| WHAT THE TASK ASKS |
Only one stretch of the listing below is wanted: every line from the first to the line containing "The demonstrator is", set down exactly.
BEGIN DATA UNDER STUDY
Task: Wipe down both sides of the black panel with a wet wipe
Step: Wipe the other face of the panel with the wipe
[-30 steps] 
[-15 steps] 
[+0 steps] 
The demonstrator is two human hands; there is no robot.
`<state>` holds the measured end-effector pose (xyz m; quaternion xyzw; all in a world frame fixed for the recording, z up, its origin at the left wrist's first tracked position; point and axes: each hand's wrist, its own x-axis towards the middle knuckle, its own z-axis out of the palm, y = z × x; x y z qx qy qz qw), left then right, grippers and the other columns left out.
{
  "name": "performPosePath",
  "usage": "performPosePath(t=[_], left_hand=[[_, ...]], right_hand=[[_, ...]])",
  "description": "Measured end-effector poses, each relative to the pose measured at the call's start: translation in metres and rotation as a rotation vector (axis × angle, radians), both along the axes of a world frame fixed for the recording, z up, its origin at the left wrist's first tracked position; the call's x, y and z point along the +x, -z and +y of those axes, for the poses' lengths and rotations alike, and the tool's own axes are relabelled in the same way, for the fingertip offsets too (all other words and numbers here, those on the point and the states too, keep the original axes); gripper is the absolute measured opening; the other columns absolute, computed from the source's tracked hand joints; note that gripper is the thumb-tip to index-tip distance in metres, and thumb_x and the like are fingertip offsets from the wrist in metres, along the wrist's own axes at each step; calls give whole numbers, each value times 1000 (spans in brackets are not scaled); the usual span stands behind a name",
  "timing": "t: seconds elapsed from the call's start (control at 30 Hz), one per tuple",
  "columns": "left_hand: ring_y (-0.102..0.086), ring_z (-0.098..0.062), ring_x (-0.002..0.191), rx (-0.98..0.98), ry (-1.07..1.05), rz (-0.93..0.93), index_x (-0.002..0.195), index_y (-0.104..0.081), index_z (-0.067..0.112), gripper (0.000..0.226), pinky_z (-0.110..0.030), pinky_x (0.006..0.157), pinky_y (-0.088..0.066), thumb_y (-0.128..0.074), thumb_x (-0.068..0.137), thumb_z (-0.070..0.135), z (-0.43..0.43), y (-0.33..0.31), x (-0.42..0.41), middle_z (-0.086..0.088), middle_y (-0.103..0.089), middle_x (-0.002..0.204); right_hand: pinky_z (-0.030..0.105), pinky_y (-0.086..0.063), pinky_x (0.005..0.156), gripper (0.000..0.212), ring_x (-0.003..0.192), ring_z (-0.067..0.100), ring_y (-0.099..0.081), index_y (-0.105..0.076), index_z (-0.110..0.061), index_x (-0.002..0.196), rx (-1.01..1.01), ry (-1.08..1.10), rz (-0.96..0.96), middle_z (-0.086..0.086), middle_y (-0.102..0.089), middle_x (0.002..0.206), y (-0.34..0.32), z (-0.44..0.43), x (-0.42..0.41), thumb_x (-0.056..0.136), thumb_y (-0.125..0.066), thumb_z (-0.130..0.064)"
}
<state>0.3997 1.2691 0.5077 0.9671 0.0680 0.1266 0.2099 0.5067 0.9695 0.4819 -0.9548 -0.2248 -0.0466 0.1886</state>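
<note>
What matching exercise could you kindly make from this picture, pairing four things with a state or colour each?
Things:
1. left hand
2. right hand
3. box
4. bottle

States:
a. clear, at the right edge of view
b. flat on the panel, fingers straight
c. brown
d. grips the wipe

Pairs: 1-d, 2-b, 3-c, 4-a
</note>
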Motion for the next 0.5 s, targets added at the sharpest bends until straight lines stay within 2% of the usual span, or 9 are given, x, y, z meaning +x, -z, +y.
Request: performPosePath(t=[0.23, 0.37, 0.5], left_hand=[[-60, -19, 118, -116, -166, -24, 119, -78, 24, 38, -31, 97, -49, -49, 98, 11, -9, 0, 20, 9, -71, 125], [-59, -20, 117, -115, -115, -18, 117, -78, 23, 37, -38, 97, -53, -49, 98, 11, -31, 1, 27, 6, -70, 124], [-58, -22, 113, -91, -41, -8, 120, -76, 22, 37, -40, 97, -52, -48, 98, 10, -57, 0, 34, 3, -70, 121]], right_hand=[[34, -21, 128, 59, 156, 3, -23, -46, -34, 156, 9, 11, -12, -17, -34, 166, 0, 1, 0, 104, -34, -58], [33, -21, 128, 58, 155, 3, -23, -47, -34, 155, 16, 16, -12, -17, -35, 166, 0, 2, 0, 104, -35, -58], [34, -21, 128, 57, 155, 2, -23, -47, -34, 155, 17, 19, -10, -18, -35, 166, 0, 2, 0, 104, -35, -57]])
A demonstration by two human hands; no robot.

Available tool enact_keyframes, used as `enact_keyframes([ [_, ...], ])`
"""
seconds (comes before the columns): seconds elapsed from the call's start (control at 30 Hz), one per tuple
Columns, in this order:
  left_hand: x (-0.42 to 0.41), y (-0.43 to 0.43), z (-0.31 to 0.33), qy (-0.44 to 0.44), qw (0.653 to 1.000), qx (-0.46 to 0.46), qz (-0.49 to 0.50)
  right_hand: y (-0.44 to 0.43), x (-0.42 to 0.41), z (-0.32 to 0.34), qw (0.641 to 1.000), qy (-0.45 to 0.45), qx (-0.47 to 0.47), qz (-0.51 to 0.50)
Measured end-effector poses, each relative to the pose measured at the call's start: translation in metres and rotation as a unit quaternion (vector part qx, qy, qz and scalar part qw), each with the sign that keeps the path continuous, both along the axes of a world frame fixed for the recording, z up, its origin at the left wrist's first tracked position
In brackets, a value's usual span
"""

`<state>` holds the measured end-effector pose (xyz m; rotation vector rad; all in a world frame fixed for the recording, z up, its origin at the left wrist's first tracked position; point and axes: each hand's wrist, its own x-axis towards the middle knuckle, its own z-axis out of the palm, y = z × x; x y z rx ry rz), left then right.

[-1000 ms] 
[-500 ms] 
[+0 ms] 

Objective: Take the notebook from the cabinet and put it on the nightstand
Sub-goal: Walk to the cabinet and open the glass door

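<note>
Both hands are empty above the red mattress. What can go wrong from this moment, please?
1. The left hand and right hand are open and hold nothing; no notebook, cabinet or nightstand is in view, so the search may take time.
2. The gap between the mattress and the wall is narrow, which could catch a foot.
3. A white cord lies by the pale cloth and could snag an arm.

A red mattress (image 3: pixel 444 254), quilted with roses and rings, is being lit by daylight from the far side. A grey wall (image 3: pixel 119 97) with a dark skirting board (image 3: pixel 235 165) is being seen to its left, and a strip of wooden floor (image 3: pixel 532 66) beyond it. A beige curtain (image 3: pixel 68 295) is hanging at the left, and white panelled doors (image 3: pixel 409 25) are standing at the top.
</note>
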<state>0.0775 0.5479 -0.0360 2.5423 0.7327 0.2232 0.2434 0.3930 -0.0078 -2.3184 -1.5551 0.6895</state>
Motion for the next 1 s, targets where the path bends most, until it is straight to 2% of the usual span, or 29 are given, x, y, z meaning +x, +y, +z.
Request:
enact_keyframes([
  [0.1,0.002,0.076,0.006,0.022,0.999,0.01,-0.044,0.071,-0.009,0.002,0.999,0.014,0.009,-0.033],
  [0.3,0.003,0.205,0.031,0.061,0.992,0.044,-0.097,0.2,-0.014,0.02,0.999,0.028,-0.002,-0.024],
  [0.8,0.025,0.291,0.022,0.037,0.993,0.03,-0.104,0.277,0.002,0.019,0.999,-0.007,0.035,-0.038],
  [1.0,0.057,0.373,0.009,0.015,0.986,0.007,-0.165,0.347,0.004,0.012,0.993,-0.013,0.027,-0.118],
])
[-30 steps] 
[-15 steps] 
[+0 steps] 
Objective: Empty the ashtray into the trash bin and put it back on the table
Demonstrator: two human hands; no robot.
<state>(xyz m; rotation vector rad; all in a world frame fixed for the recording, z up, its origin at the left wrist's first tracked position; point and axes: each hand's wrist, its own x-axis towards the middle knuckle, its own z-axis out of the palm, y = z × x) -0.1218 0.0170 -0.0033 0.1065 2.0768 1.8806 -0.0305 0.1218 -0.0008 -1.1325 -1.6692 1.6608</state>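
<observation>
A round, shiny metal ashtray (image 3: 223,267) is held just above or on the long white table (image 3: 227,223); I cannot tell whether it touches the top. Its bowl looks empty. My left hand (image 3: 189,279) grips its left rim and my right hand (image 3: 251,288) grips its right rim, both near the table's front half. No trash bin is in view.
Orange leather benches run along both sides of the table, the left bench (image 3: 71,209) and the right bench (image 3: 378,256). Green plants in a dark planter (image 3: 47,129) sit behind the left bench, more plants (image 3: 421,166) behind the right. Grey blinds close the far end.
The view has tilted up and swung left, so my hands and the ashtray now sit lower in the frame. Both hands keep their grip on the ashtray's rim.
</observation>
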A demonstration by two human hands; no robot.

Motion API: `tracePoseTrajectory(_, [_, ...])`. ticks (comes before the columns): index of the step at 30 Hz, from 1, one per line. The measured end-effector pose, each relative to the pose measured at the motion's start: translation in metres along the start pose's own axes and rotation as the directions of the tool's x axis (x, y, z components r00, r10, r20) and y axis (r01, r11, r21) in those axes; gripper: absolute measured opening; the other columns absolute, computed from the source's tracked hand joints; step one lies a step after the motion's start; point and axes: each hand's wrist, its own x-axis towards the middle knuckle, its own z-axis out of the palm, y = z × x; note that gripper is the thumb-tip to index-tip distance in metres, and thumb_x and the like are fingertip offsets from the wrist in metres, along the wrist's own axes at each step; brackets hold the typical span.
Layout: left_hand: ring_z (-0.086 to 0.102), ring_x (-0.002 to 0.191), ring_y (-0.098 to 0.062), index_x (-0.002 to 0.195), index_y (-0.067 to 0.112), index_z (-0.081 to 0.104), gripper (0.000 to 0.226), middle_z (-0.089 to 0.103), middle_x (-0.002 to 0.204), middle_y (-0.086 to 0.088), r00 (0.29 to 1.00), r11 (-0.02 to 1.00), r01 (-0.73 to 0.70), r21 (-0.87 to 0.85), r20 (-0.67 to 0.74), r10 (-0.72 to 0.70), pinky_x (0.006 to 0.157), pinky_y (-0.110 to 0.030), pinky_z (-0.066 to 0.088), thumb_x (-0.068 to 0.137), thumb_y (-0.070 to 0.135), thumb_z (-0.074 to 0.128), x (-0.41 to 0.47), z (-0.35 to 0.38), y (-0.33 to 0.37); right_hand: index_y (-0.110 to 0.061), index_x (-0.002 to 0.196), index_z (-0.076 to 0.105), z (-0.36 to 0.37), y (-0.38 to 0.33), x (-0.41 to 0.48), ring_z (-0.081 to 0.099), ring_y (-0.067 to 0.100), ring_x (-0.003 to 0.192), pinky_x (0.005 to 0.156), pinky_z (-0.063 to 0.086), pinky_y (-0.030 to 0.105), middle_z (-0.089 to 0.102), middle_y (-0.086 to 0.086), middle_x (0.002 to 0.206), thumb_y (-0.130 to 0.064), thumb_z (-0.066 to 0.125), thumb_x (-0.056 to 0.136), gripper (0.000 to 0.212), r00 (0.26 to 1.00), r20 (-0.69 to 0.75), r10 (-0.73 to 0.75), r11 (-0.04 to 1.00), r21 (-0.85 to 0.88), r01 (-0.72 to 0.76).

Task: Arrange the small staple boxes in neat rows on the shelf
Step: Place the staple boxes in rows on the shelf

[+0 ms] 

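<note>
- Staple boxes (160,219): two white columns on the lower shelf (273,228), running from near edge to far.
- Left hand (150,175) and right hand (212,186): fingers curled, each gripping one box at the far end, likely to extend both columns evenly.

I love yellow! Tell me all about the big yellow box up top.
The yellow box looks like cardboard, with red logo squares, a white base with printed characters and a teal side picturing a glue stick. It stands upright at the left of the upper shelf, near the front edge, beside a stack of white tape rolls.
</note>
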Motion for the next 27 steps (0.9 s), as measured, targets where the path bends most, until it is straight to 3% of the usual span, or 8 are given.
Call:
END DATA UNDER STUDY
| WRITTEN SOLUTION |
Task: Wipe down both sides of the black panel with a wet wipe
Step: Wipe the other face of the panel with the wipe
[-30 steps] 
[-15 steps] 
[+0 steps] 
The demonstrator is two human hands; there is no robot.

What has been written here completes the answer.